▶ _Problem to work on_
List each line of the data that holds the string "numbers".

▶ _Collected data_
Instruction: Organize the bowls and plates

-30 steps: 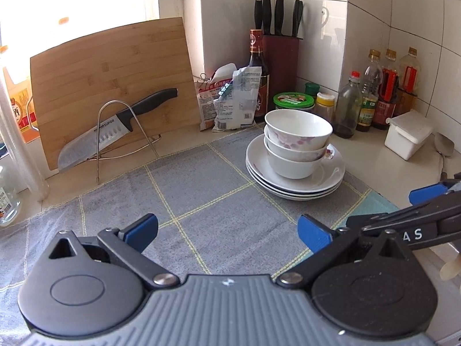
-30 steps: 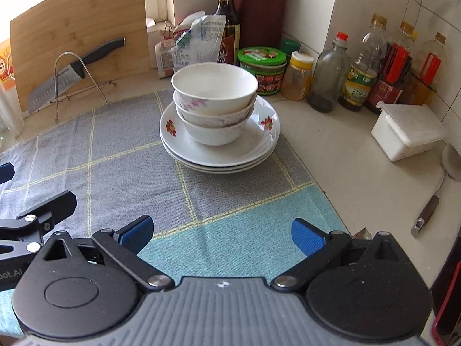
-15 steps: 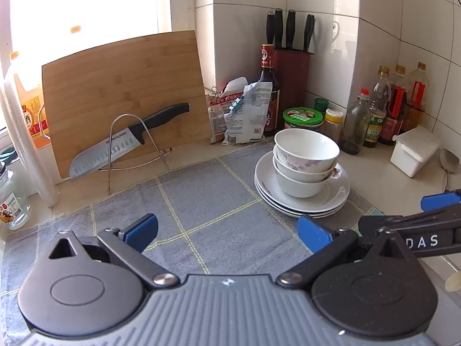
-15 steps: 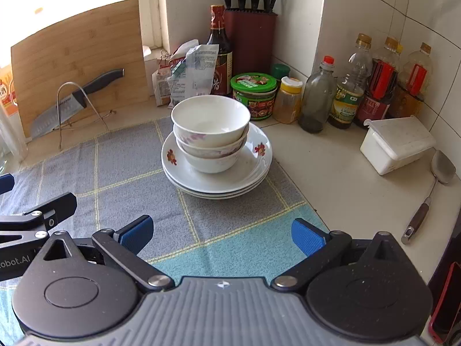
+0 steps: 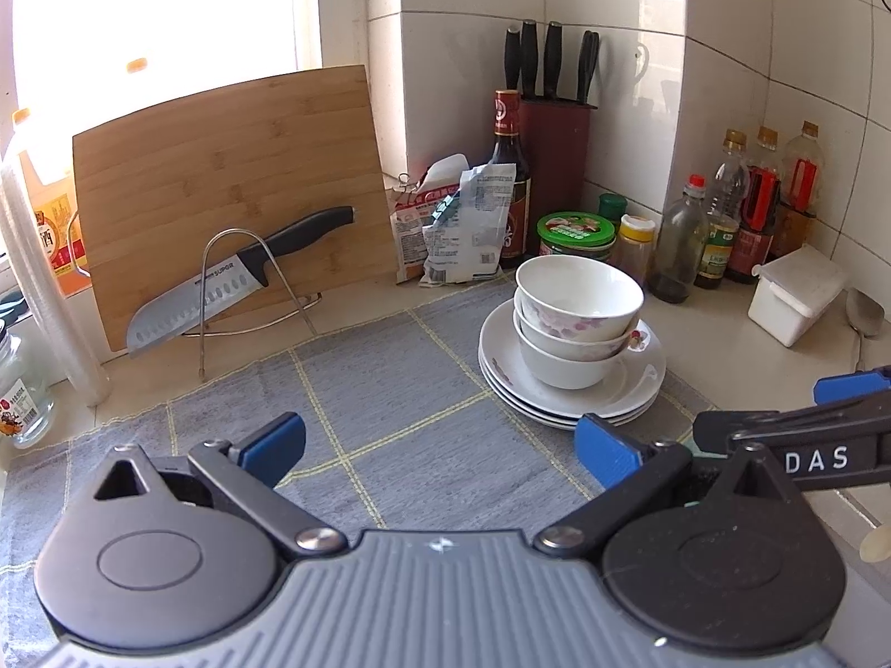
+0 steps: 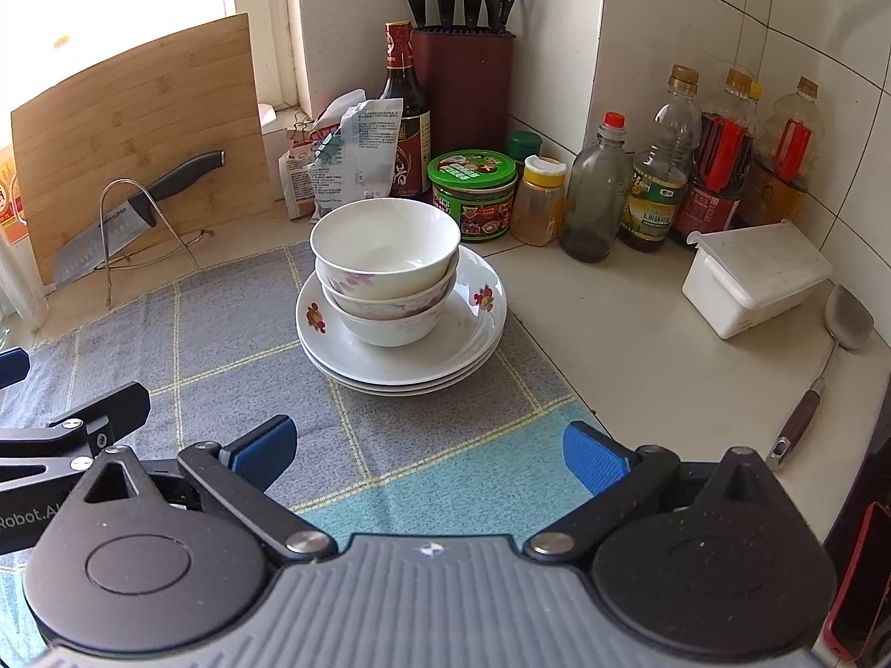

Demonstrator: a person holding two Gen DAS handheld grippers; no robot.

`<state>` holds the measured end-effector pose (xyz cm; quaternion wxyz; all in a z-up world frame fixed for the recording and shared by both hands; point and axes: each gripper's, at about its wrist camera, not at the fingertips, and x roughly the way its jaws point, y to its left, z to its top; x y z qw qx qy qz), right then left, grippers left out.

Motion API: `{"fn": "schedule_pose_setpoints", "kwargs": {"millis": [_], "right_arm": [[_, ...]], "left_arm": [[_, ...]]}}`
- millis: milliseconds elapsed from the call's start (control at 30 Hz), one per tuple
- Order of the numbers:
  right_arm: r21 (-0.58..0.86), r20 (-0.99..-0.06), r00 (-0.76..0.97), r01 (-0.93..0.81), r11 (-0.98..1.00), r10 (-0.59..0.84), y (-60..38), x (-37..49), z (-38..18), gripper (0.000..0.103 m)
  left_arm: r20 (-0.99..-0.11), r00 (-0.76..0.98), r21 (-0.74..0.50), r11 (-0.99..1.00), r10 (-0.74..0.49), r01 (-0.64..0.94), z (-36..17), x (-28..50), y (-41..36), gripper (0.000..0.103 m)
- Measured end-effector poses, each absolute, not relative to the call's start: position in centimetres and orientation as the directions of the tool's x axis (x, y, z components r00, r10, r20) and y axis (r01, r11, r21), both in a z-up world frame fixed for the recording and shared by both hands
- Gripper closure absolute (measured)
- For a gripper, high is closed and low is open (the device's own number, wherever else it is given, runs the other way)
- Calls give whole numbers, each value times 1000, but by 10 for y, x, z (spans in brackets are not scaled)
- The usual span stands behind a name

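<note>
Left tongs (image 5: 440, 442) and right tongs (image 6: 427, 447) hang apart, empty. Three nested bowls (image 6: 385, 273) sit atop stacked plates (image 6: 401, 359) on the table's cloth (image 6: 234, 334). We advise keeping clear of the stack.

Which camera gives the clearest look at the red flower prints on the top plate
The right wrist view. It looks down on the stack, so the top plate shows a red print on each side of the bowls. The left wrist view sits lower; there the top plate shows one print at its right edge, with the bowls hiding the rest.
</note>
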<state>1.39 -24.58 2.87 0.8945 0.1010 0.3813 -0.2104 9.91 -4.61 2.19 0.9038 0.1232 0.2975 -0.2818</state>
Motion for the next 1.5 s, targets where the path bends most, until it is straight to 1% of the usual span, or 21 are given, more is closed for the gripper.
{"fn": "schedule_pose_setpoints", "kwargs": {"millis": [1500], "right_arm": [[-2,-718,619,455,890,-318,-241,17,37,0]], "left_arm": [[-602,662,43,809,-447,586,24,102,-40,1]]}}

▶ _Answer for the task_
- Order of the numbers:
- Calls give whole numbers, each value times 1000, but by 10 for y, x, z (spans in brackets are not scaled)

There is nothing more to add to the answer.